_WORK TO COMPLETE_
Starting at the line that contains "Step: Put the" and stopping after the line that contains "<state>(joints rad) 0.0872", transcribe the listing below exactly; do not include any pictures.

_DATA EXTRACT_
● ● ●
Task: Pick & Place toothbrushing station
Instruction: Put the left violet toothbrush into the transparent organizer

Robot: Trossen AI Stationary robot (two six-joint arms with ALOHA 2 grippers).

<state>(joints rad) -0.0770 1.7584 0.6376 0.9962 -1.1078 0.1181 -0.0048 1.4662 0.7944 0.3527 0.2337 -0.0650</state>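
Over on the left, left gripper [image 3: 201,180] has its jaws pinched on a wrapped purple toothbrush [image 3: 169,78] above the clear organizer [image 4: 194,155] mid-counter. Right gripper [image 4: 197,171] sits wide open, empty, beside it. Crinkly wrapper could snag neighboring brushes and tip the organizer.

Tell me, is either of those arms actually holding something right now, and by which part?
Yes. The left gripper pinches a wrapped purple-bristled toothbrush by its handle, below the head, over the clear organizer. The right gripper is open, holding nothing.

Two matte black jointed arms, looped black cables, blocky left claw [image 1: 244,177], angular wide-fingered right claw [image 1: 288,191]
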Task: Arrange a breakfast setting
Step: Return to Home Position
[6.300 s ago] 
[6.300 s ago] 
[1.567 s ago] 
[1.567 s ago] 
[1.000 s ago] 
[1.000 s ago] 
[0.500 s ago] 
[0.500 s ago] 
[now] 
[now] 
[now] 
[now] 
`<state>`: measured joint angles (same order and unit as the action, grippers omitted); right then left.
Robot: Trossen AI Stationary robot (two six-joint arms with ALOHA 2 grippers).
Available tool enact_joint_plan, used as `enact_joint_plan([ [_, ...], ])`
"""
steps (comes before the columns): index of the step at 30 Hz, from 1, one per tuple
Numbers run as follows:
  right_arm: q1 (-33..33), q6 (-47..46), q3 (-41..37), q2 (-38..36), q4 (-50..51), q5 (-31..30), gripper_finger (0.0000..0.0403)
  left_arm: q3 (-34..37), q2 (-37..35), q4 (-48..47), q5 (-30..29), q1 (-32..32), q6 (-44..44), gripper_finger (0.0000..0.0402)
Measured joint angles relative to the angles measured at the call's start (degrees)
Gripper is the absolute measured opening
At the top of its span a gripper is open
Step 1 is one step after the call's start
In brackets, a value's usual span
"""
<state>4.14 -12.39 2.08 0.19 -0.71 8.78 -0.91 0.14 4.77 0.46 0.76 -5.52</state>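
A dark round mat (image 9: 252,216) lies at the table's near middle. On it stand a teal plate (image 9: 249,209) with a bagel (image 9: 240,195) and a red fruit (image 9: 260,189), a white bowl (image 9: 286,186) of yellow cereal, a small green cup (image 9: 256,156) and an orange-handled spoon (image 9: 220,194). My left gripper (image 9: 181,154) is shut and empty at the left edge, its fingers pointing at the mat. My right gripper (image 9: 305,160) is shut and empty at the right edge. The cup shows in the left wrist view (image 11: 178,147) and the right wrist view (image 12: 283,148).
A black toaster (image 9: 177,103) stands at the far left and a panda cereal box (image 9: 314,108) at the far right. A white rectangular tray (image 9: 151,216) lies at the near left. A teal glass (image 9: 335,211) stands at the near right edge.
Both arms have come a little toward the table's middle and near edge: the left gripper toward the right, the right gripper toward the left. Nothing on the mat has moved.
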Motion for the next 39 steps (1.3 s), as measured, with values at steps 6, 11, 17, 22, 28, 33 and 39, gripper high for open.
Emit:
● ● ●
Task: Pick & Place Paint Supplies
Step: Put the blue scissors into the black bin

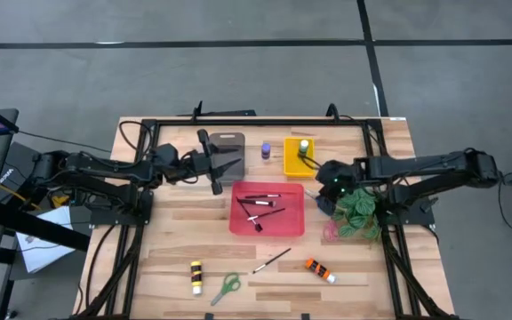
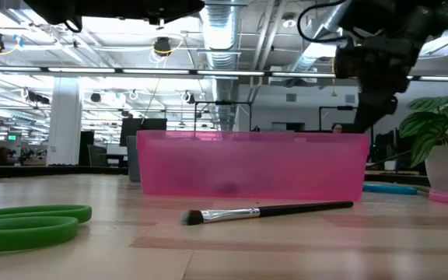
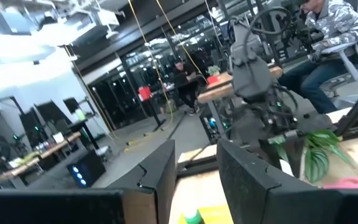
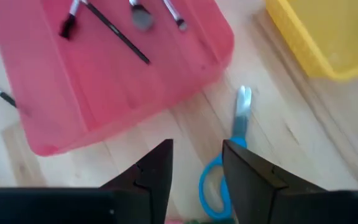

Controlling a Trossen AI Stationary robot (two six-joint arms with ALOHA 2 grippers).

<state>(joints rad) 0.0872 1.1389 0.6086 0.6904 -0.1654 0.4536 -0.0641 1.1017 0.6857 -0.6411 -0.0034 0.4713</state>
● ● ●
_ANSWER BOX_
Step: Put the blue scissors into the black bin


Controlling a Trossen AI Stationary robot (two six-joint arms with ALOHA 2 grippers).

<state>(joints rad) 0.0872 1.1389 0.6086 0.6904 -0.1654 0.4536 -0.0641 1.1017 0.6857 -0.6411 -0.0034 0.4713</state>

Above is the complete output.